もう話せないと言ってしまったからには何が何でも死ななくてはいけない気がした。今、彼に謝ったなら彼は返事をくれるだろうか。それとも呆れてオレをブロックするだろうか。構ってほしい鬱陶しいやつだと思われるだろうか。
そんなの嫌だ。辛すぎる。

だからオレは、返事をすることができない。惜しい友人だけど。
ネットなんて広大な海の中で2年間もの間、毎週、毎日、彼とやり取りをした。
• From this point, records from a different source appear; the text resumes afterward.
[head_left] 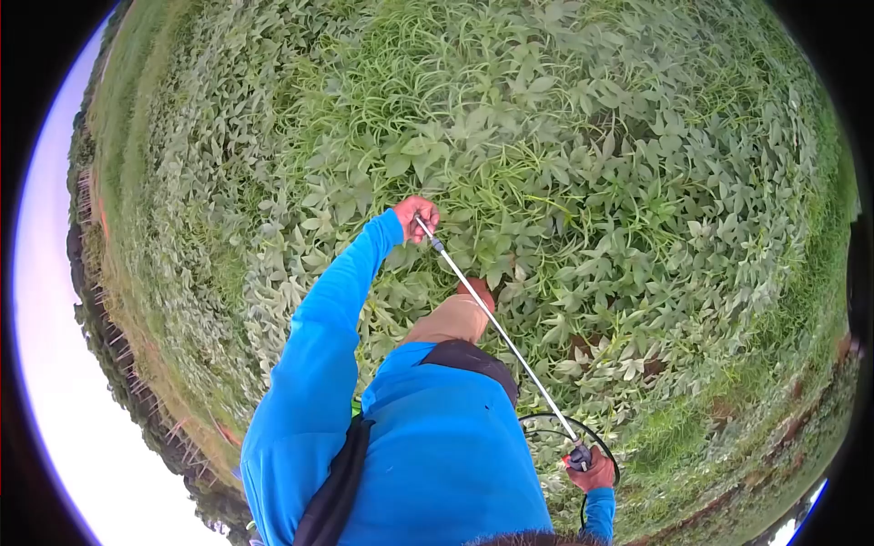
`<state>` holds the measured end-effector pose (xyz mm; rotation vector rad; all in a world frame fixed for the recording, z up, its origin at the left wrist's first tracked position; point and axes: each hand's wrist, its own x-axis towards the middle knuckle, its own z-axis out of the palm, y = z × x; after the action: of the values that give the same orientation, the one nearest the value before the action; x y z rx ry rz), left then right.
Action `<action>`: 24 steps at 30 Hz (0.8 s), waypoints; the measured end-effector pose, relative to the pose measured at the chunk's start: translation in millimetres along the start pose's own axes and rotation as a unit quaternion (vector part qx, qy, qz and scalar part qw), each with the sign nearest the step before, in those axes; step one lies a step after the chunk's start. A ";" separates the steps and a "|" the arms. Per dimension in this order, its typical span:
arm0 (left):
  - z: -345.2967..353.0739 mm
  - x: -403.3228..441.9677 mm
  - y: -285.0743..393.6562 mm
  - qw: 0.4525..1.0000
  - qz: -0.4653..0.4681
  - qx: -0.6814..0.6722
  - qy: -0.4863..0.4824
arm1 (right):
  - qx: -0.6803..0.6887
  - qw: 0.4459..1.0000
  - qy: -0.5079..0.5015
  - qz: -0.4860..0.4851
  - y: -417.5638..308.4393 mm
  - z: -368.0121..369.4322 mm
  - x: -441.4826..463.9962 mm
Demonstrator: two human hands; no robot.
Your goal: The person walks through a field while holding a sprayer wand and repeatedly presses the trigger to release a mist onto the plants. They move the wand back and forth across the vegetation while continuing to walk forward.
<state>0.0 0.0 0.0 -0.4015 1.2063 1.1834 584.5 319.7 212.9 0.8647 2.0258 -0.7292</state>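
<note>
A long, thin white spray wand (510, 341) runs diagonally across my body. My left hand (417, 218) is closed at its upper end, fingers pinched around the tip, just past a dark grey joint (437, 244). Down at the lower right, my right hand (594, 470) wraps around the black sprayer handle (577, 457), which shows a bit of red. A black hose (608, 446) curves in a loop beside that hand. Small details of the tip are hidden by my left fingers.
Dense leafy plants (592, 182) surround me, with grassy blades (391, 91) mixed in. A dark strap (341, 482) crosses my blue shirt (446, 446). Far off at the left, a line of trees (118, 346) borders the field.
</note>
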 end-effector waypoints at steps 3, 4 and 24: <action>15.0 7.4 6.2 1.000 0.000 0.001 0.006 | -0.006 1.000 0.013 0.009 2.3 -12.2 -2.4; 17.8 8.1 7.9 1.000 -0.007 -0.001 0.015 | -0.006 1.000 0.014 0.008 2.0 -15.4 -2.2; 2.9 0.2 24.9 0.998 0.037 0.004 0.045 | 0.005 0.999 0.042 -0.007 -15.3 -27.6 13.3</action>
<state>-19.9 12.2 8.9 -0.4113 1.3133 1.2342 554.5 335.0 218.9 0.9008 2.1055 -0.7215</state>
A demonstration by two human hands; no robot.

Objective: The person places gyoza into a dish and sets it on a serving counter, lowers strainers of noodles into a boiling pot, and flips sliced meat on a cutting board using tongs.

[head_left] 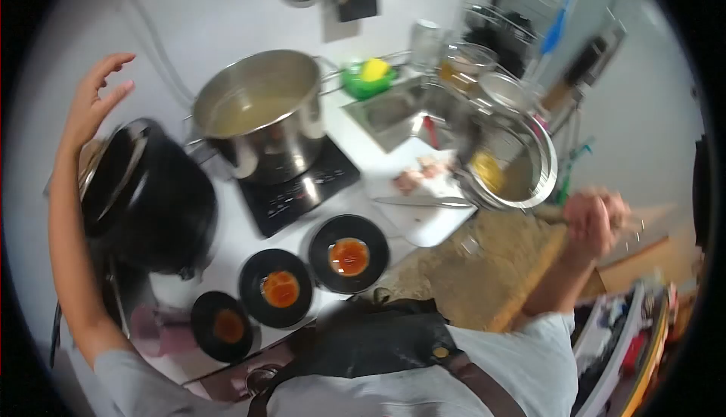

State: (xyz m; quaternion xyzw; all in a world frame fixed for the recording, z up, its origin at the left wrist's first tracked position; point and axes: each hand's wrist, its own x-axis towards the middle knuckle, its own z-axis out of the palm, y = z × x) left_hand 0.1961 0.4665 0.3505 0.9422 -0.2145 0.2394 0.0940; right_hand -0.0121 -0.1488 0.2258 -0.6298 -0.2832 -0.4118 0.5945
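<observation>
My left hand is raised at the far left, fingers apart and holding nothing. It is above a large black pot. My right hand is closed at the right, blurred by motion. It grips the handle of a round, shiny metal pan, tilted, with something yellow inside. I cannot make out whether it is a pan or a strainer. Beside it, a white cutting board bears a knife and pieces of pale pink food.
A big steel pot of yellowish liquid stands on a black induction cooker. Three black bowls with red-orange sauce line the counter's front. Behind the board are a sink and a green holder with a yellow sponge. Crowded shelving is at lower right.
</observation>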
くだらない話だ。好きな歌、好きな絵、ドラマ、海外の流行。オレがSNSに載せた絵や写真について。彼の、新しい曲について。

楽しかった。顔が見えない相手だけど、彼は明るくてポジティブでオレと真反対なのに彼はオレに劣等感を与えなかった。第三者から見たら、くだらないと鼻で笑われるだろう。なにせネット上の関係なのだから。相手がやめればどうしたって終わりになる。きっと、オレが彼に同じことをされたなら酷く傷つくだろう。
そう思う反面、明るい彼ならきっと、現実でも友達が多くいてオレなんかその中のくだらないひとりに過ぎないから、どうせすぐに忘れられてしまうんだろうななんて思う。

こうなって初めて、自分が嫌になる。返事ができないまま、スマートフォンを額にくっつけて喘ぐ。

「……シルヴィオ」

シルヴィオ
シルヴィオ・ラヴ
オレの大切な、大切な友人だった人。